Monday, June 25, 2012

Your Statutory Right to Name a Guardian for Your Children

California gives parents the statutory right to name a guardian for their children.  If no guardian is named in your will or other estate planning documnts, and tragedy strikes, it will be up to the Court to decide who will raise your children.  The Court may appoint someone that you would not have chosen yourself.

This issue is especially important when dealing with international families, i.e., parents who are non-citizens of the United States, or who hold dual citizenships, or whose closest family members do not live in the United States.  In some states, the Court will not name as guardian a person who is not a citizen of the United States.  

Courts are reluctant to lose jurisdiction over children in their courtrooms because they want to ensure their safety and care.  This may be a problem if you wish your children to return to their/your country of origin.  If your child is a citizen of the United States, but not a citizen of your country of origin, a court may be reluctant to grant guardianship to someone who will remove the child from the United States.  

Even if your child is a U.S. citizen, you should apply on behalf of your child for dual citizenship in your home country.  This will indicate your wish that your child have a connection to your home country.  If you wish that your child live in the U.S., but you name a non-citizen guardian, it is highly unlikely that the non-citizen guardian will be permitted to remain in the United States on this basis alone.  Parents should name a legal resident of the United States, or a person who would could emigrate or other reasons other than the guardianship of your children.

 


Monday, June 4, 2012

Advance Directives or Living Wills: Essential Documents for Everyone

Do I Really Need Advance Directives for Health Care?

Many people are confused by advance directives. They are unsure what type of directives are out there, and whether they even need directives at all, especially if they are young. There are several types of advance directives. One is a living will, which communicates what type of life support and medical treatments, such as ventilators or a feeding tube, you wish to receive.
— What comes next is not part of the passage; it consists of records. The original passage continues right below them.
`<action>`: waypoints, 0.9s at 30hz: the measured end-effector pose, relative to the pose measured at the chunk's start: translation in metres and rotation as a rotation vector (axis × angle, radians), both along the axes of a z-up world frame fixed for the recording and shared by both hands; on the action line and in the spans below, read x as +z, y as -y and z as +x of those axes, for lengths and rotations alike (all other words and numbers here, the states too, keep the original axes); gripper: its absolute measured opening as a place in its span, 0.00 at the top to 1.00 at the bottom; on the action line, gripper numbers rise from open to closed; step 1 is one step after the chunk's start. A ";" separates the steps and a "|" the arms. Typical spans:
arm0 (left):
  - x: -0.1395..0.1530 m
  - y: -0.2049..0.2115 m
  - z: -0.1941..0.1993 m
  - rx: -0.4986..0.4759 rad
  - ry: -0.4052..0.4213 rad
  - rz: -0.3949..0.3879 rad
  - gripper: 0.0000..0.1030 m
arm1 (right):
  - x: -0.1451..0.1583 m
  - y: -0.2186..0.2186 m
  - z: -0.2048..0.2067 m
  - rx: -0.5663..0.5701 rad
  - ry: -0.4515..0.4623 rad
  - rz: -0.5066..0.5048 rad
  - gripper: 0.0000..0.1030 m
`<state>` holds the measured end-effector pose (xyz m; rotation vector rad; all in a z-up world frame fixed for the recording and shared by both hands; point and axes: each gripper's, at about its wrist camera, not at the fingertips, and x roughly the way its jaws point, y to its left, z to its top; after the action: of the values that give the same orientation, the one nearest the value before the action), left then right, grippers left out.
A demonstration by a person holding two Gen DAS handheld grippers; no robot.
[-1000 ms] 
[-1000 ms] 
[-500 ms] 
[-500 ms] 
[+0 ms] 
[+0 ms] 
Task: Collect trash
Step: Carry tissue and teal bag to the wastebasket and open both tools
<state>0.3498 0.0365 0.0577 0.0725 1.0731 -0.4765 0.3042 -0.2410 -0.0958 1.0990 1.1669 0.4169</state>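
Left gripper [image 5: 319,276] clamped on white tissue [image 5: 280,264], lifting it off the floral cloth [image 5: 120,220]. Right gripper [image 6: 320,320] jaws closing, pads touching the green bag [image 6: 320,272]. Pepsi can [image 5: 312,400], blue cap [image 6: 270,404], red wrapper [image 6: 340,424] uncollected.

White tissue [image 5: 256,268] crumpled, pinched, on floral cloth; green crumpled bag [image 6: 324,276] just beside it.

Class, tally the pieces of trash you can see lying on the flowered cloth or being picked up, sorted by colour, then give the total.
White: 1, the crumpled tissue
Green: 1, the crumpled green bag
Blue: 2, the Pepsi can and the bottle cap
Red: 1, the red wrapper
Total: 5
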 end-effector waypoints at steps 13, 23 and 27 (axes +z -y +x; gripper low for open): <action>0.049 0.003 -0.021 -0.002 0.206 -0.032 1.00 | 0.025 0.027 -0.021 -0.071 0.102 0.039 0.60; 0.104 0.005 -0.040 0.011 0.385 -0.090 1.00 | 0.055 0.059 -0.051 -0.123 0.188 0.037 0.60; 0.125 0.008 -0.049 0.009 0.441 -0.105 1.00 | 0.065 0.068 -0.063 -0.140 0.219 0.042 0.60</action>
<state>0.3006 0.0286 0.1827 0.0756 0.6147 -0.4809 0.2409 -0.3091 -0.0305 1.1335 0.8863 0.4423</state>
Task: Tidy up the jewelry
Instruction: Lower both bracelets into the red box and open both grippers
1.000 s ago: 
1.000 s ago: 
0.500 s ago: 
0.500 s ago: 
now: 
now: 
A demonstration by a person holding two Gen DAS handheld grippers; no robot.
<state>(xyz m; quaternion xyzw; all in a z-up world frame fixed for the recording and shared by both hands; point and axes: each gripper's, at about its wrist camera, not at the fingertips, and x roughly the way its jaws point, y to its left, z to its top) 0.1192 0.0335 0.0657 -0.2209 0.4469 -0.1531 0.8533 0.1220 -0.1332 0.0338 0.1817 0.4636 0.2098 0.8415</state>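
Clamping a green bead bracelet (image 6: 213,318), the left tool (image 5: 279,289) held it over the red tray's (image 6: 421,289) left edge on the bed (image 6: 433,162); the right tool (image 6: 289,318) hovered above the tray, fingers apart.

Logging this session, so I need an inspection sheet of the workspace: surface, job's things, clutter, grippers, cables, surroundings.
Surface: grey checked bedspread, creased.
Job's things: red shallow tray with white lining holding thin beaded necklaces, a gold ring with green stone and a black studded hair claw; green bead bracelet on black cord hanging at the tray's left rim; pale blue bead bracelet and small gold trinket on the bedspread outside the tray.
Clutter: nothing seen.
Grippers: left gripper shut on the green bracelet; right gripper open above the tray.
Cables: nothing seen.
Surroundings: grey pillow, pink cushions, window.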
Another type is called a health care power of attorney. In a health care power of attorney, you give someone the power to make health care decisions for you in the event are unable to do so for yourself. A third type of advance directive for health care is a do not resuscitate order. A DNR order is a request that you not receive CPR if your heart stops beating or you stop breathing. Depending on the laws in your state, the health care form you execute could include all three types of health care directives, or you may do each individually.

If you are 18 or over, it’s time to establish your health care directives. Although no one thinks they will be in a medical situation requiring a directive at such a young age, it happens every day in the United States. People of all ages are involved in tragic accidents that couldn’t be foreseen and could result in life support being used. If you plan in advance, you can make sure you receive the type of medical care you wish, and you can avoid a lot of heartache to your family, who may be forced to guess what you would want done.

Many people do not want to do health care directives because they may believe some of the common misperceptions that exist about them. People are often frightened to name someone to make health care decisions for them, because they fear they will give up the right to make decisions for themselves. However, an individual always has the right, if he or she is competent, to revoke the directive or make his or her own decisions.  Some also fear they will not be treated if they have a health care directive. This is also a common myth – the directive simply informs caregivers of the person you designate to make health care decisions and the type of treatment you’d like to receive in various situations.  Planning ahead can ensure that your treatment preferences are carried out while providing some peace of mind to your loved ones who are in a position to direct them.